Published 13 July 2011 - Updated 15 July 2011

Fluorinated gases power the world's refrigerants and air conditioning systems, and make up around 2% of global greenhouse gas emissions. But if business continues as usual, by 2050 they could be responsible for between 9%-19% of global emissions, prompting EU policymakers to take action to contain leakage or even ban their use.  

F-gases are covered by the Kyoto Protocol, which commits the EU to reducing its greenhouse gas emissions by 8% between 2008 and 2012. 

 

In 2006, the EU adopted a piece of legislation to constrain the use of HFCs:

 

A regulation – enforceable directly at national level – was passed to cover air conditioning systems, industrial refrigeration and other 'stationary' industrial applications.
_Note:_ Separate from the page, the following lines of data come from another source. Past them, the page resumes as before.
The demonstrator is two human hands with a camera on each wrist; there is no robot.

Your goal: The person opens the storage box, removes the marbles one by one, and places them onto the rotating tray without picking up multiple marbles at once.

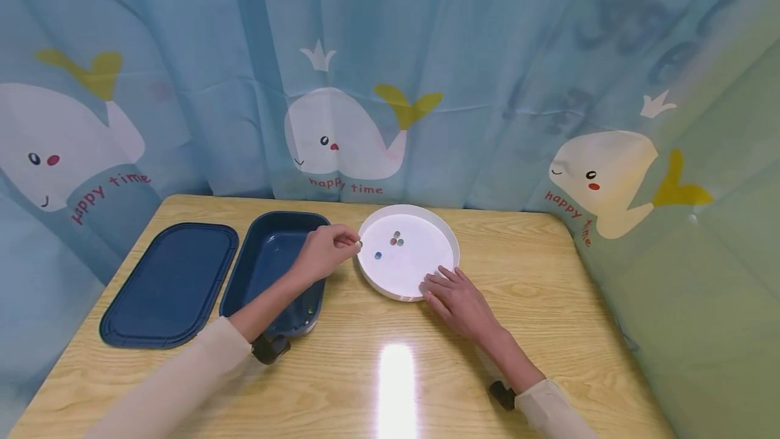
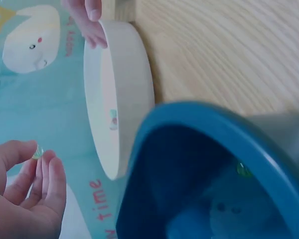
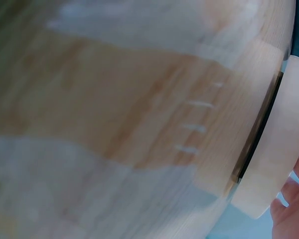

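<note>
Between thumb and fingertips my left hand (image 1: 326, 249) pinches a clear glass marble (image 2: 38, 152) with a yellow-green tint. It is held up at the left rim of a round white tray (image 1: 414, 280). Several marbles (image 1: 393, 241) lie grouped on the tray floor, and a blue marble (image 1: 378, 255) sits apart from them. My right hand (image 1: 460, 300) rests on the tray's near right rim, its fingers reaching over the edge. Under my left forearm stands a deep dark-blue bin (image 1: 268, 256) with a few marbles (image 1: 309, 311) at its near end.
A flat dark-blue lid (image 1: 170, 283) lies on the wooden table (image 1: 512, 249) left of the bin. Behind the table hangs a blue curtain (image 1: 487, 87) with whale prints. A bright light reflection shows on the near tabletop.
</note>
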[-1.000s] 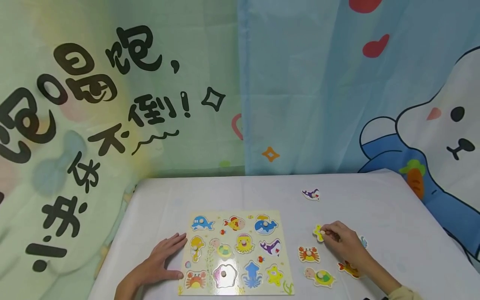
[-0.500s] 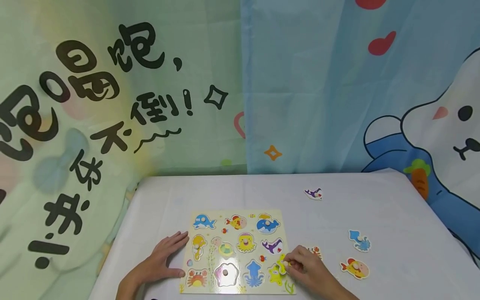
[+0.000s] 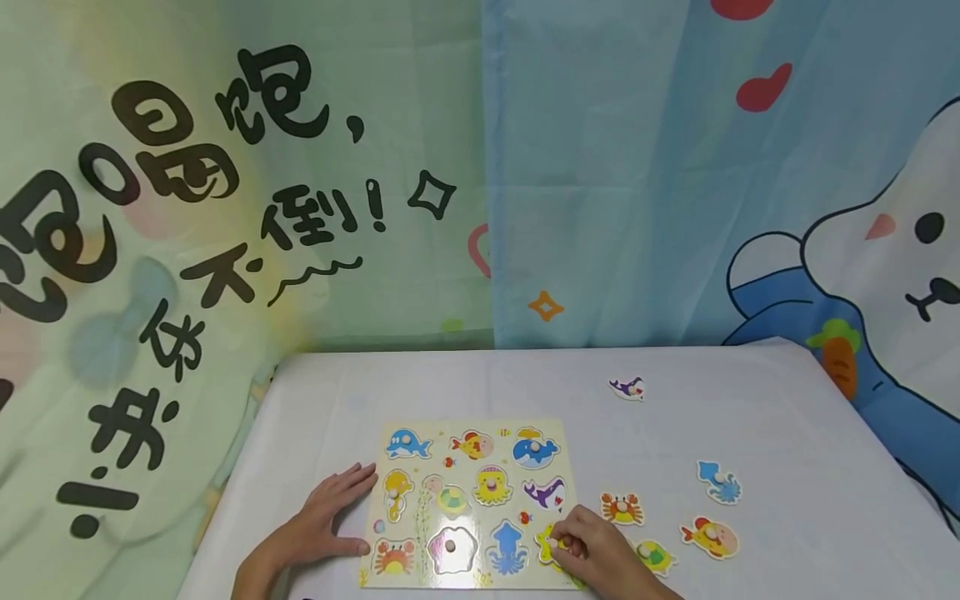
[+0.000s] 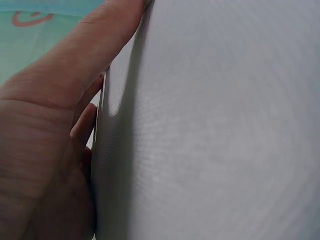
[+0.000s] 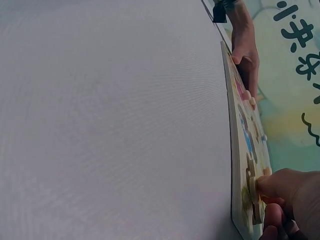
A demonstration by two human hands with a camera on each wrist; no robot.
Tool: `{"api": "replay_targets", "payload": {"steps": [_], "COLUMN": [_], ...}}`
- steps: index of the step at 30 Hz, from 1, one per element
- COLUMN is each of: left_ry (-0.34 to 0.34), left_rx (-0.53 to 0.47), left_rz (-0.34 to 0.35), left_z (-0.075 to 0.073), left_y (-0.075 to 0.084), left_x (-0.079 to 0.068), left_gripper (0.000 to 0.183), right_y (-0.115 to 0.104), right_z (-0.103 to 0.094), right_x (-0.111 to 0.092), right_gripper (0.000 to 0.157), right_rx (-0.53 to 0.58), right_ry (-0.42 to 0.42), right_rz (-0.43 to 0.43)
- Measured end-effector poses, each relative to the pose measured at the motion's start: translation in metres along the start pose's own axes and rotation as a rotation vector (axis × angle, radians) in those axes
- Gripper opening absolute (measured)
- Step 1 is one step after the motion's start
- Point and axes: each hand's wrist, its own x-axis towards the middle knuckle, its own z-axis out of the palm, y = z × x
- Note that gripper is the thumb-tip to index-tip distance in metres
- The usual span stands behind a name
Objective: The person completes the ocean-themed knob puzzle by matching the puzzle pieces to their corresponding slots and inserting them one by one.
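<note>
- The right grip [image 3: 600,550] is pinching the pale round knob [image 3: 552,543] of a small yellow star-shaped puzzle piece [image 3: 543,538], thumb and fingers pressing together with no visible gap.
- That star is lying at the lower-right corner of a cream rectangular puzzle board [image 3: 405,527]; the fingers are hiding much of it, so I cannot tell whether it is sitting flush.
- The left grip [image 3: 330,517] is resting along the board's left edge, fingers and thumb spreading apart, clasping nothing.
- A slightly wrong turn could be leaving one star arm riding high; pressing down would then be rocking the piece rather than seating it.
- The small knob could be slipping from the fingertips, letting the star drop crooked.
- A sideways push could be sliding the board across the white-clothed bench [image 3: 337,383], since the left grip is only bracing one side.
- An orange-red crab piece [image 3: 622,509] and a green-and-yellow turtle piece [image 3: 655,557] are lying near the right grip; a low sweep could be knocking them askew.
</note>
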Motion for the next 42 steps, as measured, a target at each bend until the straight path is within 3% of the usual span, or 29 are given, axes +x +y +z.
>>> {"api": "replay_targets", "payload": {"steps": [16, 32, 42], "left_ry": [0.007, -0.002, -0.002], "left_rx": [-0.003, -0.009, -0.029], "left_rz": [-0.008, -0.009, -0.008], "left_z": [0.000, 0.000, -0.001], "left_y": [0.002, 0.000, 0.002], "left_x": [0.000, 0.001, 0.000], "left_gripper": [0.092, 0.092, 0.091], "right_y": [0.000, -0.005, -0.010], "right_z": [0.003, 0.003, 0.008], "right_x": [0.002, 0.001, -0.002], "right_gripper": [0.007, 0.006, 0.008], "right_rx": [-0.056, -0.022, -0.113], "right_ry": [0.001, -0.021, 0.012], "right_rz": [0.025, 0.023, 0.072]}}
Domestic refrigerators were excluded. Obligations covered the containment of leakages, recovery of used equipment, labelling of products, reporting of emissions data to the EU, and a ban on the use of some F-gases, such as SF6 (magnesium dye-casting).

 

F GAS Review

 

The European Commission was mandated to publish a report on the application of the F-gas measures by 4 July 2011, following a public consultation which closed earlier in January. Öko-Recherche, the consultants responsible, submitted a preliminary report to the European Commission in July.

 

The report recommends that on top of the 2006 legislation, "further reductions of F-gas emission may be appropriate and these will need to be based on additional policy measures".  Among other things, these would cover HFC emissions from mobile air conditioning systems in ships, rail vehicles, transport refrigeration and refrigerated ships.

 

Following an October 2011 impact assessment, the Commission will decide whether or not to propose changes to the F-gas regulation later in the year. Many issues will need to be resolved first.